__Assignment__.
The lines below starting at the line containing "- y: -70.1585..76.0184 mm" and ending at the line containing "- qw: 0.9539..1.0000" are to be repeated exactly, with both ends kept and nothing else added.

((

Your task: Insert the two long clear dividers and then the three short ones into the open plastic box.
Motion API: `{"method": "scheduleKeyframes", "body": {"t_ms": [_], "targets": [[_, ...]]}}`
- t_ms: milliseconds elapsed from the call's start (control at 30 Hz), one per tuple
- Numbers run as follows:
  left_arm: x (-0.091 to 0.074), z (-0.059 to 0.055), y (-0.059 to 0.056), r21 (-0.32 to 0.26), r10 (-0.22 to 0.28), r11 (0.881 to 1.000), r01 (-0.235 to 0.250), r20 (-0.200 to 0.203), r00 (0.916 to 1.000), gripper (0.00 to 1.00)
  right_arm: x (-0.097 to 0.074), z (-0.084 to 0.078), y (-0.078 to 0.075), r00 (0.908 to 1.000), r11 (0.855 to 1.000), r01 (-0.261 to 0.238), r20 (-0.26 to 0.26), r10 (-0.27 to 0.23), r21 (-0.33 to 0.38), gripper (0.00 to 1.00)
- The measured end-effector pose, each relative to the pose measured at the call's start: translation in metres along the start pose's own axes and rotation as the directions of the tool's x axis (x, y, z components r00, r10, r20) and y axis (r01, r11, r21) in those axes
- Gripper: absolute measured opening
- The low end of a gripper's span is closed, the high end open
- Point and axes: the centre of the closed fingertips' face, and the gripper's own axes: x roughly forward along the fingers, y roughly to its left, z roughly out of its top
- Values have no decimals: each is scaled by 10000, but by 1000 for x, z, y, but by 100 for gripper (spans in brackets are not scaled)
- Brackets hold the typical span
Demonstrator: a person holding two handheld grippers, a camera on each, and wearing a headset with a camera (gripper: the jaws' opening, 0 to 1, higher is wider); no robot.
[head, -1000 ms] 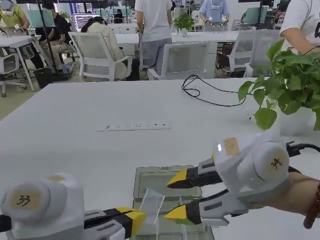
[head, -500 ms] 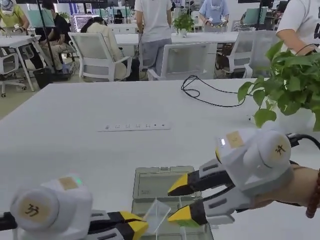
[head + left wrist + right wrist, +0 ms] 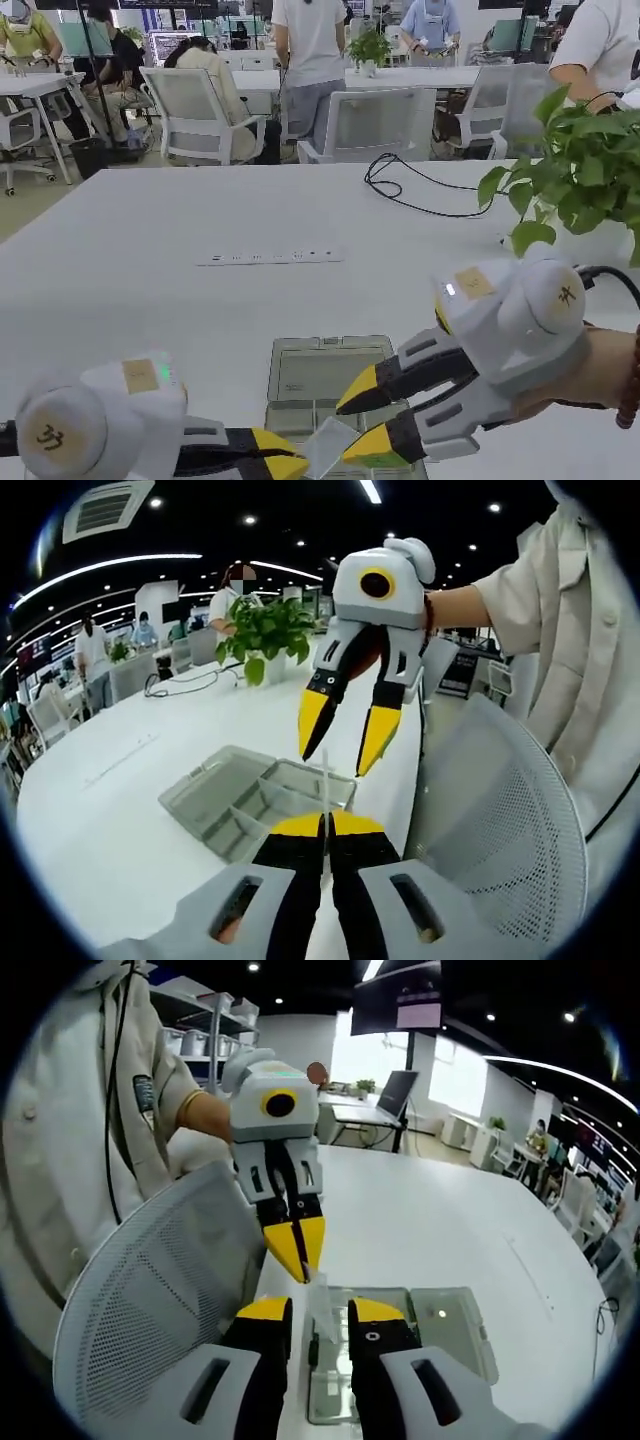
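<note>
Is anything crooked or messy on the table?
Only the clear divider: the left claw pinches it at a tilt over the open plastic box, not in a slot yet. The right claw is open close to it. Nothing looks spilled or broken.

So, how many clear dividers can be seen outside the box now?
1: a clear divider, pinched in the left gripper over the open box. Others may already sit in the box or lie out of frame.

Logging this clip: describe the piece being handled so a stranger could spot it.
On the white table, at the near edge, lies the open plastic box. Just above it, the left gripper pinches a clear divider, see-through unlike the yellow-tipped jaws around it.
</note>
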Motion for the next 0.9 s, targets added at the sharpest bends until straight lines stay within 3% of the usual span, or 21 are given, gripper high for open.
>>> {"method": "scheduleKeyframes", "body": {"t_ms": [167, 500, 667, 900], "targets": [[-1, 5, -8, 462, -465, 9979, 462, 53, 9989, 0, 1, 0, 9, 9988, 9988, -482, -1, 482, -28, 21], [-1, 10, -19, 687, -1133, 9914, 1111, 300, 9931, 0, 1, 1, 23, 9927, 9928, -1200, 122, 1200, -12, 13], [0, 12, -23, 881, -1330, 9877, 1295, 349, 9905, 0, 0, 1, 22, 9926, 9926, -1208, 135, 1210, -143, 5], [-1, 15, -22, 883, -1282, 9884, 1237, 470, 9906, 0, -2, 3, 24, 9918, 9920, -1265, 172, 1265, 11, 3]]}}
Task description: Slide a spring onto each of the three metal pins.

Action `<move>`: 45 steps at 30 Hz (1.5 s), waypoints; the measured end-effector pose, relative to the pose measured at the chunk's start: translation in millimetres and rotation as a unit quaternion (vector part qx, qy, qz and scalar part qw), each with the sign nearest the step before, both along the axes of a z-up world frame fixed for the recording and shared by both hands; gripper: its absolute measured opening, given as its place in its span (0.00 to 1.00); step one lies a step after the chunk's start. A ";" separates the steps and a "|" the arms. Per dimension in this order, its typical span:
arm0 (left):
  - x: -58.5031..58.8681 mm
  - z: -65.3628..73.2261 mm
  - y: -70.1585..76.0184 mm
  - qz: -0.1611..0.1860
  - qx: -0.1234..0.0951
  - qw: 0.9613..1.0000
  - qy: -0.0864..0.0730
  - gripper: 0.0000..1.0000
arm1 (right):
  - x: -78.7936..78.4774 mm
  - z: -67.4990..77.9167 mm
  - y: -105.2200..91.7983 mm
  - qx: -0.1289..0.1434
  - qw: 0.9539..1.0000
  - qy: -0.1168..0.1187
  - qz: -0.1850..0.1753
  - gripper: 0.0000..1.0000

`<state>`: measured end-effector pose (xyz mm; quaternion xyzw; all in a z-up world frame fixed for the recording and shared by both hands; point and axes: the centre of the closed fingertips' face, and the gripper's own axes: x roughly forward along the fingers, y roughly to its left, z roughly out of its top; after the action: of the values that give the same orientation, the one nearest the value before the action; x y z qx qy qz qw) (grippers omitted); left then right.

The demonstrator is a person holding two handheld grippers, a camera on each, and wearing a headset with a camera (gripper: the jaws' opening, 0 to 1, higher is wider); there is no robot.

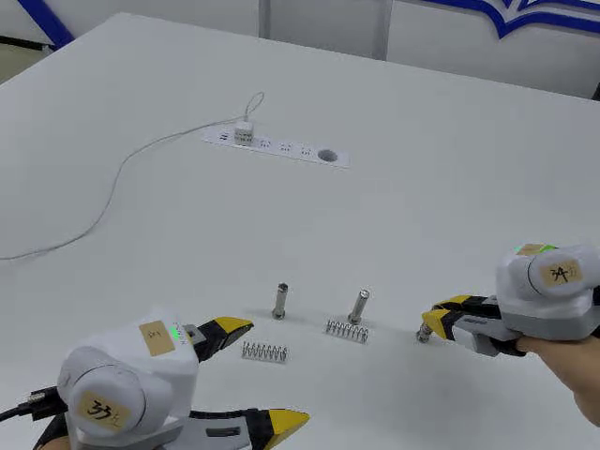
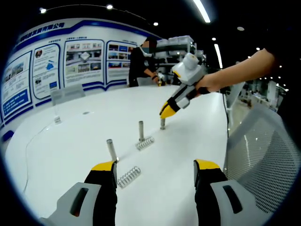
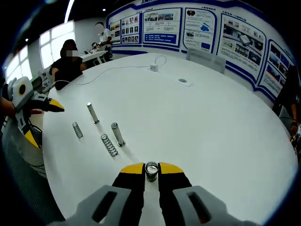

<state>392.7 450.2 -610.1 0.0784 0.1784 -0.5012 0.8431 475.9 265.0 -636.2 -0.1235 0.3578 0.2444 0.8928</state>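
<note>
Two metal pins stand upright on the white table: one and another. A loose spring lies before the first. A second spring lies at the other's foot. My right gripper is shut on a third pin near the table; I cannot tell if a spring sits on it. My left gripper is open and holds nothing, just short of the first spring.
A white power strip with a plug and a trailing cable lies far back on the table. People sit and stand beyond the table's edge. Wall posters hang behind.
</note>
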 end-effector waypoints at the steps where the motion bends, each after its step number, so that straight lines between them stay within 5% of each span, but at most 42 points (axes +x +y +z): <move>1: -0.1 0.0 -0.1 0.000 0.000 1.000 0.000 0.68 | 0.0 -0.2 0.2 0.000 1.000 0.000 0.000 0.11; 34: -0.3 0.1 0.1 0.000 -0.001 1.000 0.001 0.68 | -0.7 -9.5 1.3 -0.003 1.000 0.009 0.004 0.11; 45: -1.6 -0.8 -0.6 -0.002 0.001 1.000 0.002 0.68 | -1.2 -2.3 1.6 0.005 1.000 0.000 0.001 0.13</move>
<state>391.2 449.6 -610.9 0.0791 0.1804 -0.5026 0.8418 474.7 266.6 -638.5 -0.1192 0.3568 0.2472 0.8930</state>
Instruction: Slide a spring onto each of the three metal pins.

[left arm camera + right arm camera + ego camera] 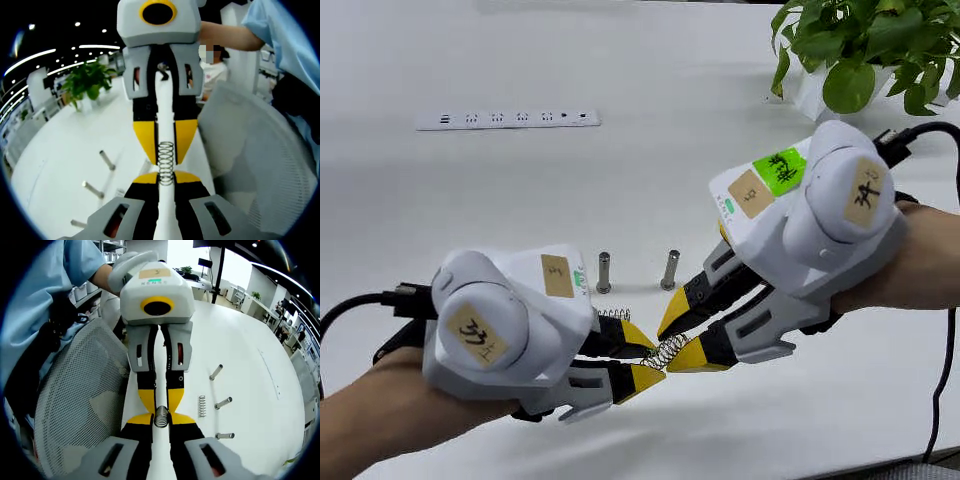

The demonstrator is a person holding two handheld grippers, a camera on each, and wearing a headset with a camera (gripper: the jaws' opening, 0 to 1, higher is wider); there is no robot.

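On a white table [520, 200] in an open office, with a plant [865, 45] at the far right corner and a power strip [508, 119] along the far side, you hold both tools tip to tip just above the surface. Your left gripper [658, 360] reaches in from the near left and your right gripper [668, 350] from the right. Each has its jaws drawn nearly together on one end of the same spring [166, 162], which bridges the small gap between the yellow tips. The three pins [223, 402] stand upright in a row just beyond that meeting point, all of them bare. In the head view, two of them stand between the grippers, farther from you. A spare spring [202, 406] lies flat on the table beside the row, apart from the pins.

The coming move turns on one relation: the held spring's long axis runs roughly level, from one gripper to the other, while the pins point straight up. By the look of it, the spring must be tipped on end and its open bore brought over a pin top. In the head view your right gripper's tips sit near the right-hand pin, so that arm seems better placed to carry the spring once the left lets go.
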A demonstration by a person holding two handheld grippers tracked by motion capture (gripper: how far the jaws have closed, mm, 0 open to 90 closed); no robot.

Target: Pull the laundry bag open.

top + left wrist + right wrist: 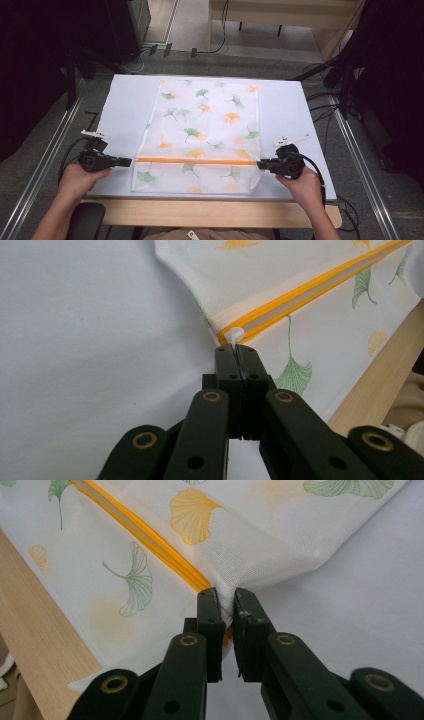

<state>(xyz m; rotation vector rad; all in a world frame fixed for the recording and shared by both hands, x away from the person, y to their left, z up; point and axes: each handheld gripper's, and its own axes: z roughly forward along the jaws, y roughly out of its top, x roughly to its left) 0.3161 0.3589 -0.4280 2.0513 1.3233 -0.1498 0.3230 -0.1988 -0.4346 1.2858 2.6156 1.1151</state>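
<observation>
Flat on the white counter [125, 100] lies a mesh bag [205, 130] printed with ginkgo leaves, filling the centre of the high view, its orange zipper [197, 161] running across the lower middle; at the zipper's left end the left gripper [127, 161] is pinched tight on the white zipper pull [233, 335]; at the right end the right gripper [261, 164] is clamped on the bag's edge.

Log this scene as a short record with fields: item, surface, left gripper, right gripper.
item: mesh bag with ginkgo leaf print, lying flat, orange zipper across it
surface: white mat on a wooden table
left gripper: shut on the white zipper pull
right gripper: shut on the bag's edge at the zipper's other end
</observation>
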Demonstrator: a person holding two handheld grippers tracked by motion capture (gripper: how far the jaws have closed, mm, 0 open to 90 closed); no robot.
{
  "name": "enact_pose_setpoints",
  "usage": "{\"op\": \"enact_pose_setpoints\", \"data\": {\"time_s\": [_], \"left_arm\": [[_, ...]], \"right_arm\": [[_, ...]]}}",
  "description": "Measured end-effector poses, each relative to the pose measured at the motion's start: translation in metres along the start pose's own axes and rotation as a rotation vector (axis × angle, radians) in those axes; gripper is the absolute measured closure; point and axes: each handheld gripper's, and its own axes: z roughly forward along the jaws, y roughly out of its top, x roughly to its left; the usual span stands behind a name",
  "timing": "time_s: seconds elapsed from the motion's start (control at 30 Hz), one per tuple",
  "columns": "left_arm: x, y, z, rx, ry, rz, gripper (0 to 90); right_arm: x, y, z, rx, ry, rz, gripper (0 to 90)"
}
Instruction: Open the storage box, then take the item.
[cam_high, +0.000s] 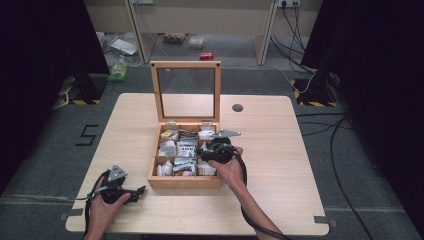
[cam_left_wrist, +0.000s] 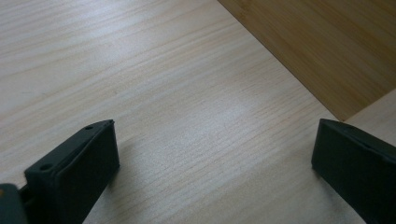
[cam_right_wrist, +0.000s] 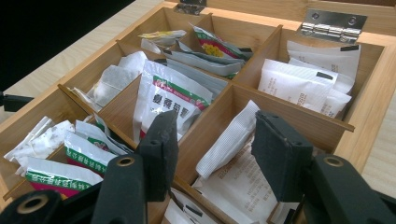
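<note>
A wooden box (cam_high: 185, 182) with its glass-paned lid (cam_high: 186, 64) standing upright sits mid-table, its compartments full of tea sachets. My right gripper (cam_high: 204, 151) hovers over the box's right side. In the right gripper view its jaws (cam_right_wrist: 215, 126) stand apart astride a white sachet (cam_right_wrist: 229, 140) leaning in the middle right compartment. The sachet lies close to the right-hand pad (cam_right_wrist: 275, 149), with a gap at the other pad. A green-and-white sachet (cam_right_wrist: 170, 100) stands in the centre compartment. My left gripper (cam_high: 140, 192) rests on the table (cam_high: 280, 150) at the front left, open (cam_left_wrist: 215, 126) with bare wood between its jaws.
The box's side wall (cam_left_wrist: 327, 42) lies just ahead of the left gripper. A round cable hole (cam_high: 237, 107) sits in the tabletop behind the box on the right. The right gripper's cable (cam_high: 245, 175) trails along the forearm. Clutter lies on the floor beyond the table.
</note>
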Motion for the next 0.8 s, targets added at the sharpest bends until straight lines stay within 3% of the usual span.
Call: {"op": "enact_pose_setpoints", "data": {"time_s": [0.6,0.8], "left_arm": [[0.0000,0.0000,0.0000,0.000,0.000,0.000,0.0],[-0.0001,0.0000,-0.0001,0.000,0.001,0.001,0.1]], "right_arm": [[-0.0026,0.0018,0.0029,0.021,-0.004,0.006,52.2],[-0.0008,0.0012,0.0064,0.051,-0.010,-0.008,57.0]]}}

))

__Response area__.
  - y: -70.1585..76.0184 mm
  - qz: -0.1611..0.1860
  - qx: -0.1234..0.0951
  - qw: 0.9613..1.0000
  - qy: -0.0864..0.0730
  - gripper: 0.0000..1.0000
arm1 (right):
  - x: -78.7936..78.4774 mm
  - z: -67.4990..77.9167 mm
  - y: -105.2200..91.7983 mm
  - qx: -0.1289..0.1434
  - qw: 0.9539..1.0000

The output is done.